Filter these entries so that only lines with the word "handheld" remain.

● Data under study
************

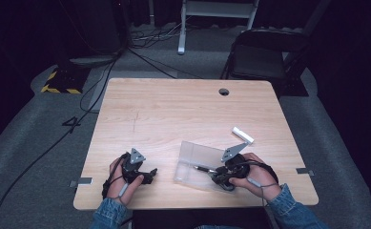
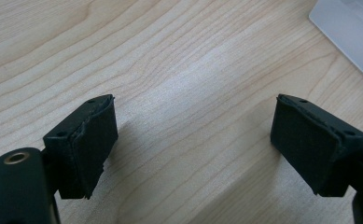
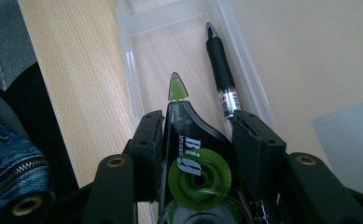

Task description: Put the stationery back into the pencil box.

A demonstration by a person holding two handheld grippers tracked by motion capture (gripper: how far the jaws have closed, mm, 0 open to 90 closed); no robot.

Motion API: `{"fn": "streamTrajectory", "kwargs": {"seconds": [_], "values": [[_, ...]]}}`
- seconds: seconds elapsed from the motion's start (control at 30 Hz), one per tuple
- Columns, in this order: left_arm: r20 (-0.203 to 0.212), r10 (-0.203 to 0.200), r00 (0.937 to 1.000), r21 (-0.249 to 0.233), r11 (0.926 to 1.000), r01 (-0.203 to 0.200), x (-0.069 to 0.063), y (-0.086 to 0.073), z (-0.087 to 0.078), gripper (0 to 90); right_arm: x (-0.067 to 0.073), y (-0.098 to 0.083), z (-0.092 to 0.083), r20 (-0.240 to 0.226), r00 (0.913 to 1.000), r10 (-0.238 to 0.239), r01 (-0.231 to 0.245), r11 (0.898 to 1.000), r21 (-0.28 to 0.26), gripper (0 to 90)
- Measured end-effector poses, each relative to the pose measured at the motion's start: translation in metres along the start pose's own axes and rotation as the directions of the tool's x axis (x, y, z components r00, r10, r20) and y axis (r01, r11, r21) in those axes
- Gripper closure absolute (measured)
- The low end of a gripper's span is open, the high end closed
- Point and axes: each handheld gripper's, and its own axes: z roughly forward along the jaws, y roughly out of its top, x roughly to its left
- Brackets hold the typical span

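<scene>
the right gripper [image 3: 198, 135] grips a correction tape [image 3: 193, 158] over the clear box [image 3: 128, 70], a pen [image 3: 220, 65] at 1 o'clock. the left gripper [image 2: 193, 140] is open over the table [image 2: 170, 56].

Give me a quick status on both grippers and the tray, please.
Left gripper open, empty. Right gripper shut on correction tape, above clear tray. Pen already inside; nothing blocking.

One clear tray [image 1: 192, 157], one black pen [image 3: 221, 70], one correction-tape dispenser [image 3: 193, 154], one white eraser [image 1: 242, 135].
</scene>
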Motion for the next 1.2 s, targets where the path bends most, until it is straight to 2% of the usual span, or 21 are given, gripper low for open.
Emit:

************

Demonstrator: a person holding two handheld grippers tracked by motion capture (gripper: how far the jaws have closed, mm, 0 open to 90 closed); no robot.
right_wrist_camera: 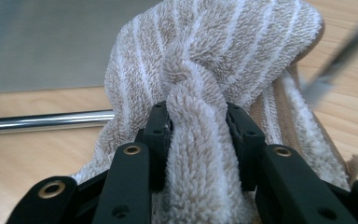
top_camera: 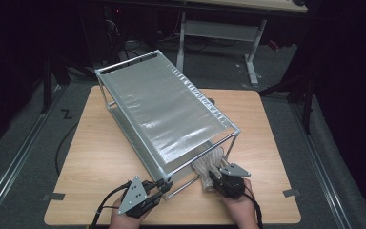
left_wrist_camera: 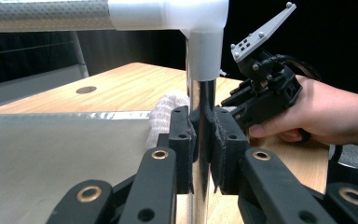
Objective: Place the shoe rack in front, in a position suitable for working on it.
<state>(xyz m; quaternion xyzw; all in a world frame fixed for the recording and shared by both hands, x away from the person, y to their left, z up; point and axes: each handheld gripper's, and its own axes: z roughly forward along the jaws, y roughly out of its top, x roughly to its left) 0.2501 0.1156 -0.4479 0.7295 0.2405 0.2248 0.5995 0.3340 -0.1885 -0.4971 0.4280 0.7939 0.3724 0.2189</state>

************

● Completed exercise
A demonstration by a person holding two handheld grippers tracked by motion capture (gripper: how far the jaws have closed, mm, 0 open to 90 closed); no robot.
- Point and axes: each handheld gripper's, and its own axes: z roughly forward along the jaws, y roughly out of its top, x roughly to its left
Demonstrator: a person holding two handheld grippers tracked by motion capture (gripper: how far the jaws have closed, mm, 0 open to 90 closed); no robot.
<state>(xyz m; quaternion xyzw; all in a world frame fixed for the recording and shared by both hands, x away from the person, y to their left, z up; point and axes: each handheld gripper's, and its own axes: z roughly forward along the jaws, y roughly out of its top, x roughly to its left) 0.2501 0.1156 -0.4479 0.7295 0.2405 0.2248 0.5995 0.3340 -0.1885 -0.4971 0.4280 0.7939 0.3724 0.2189</state>

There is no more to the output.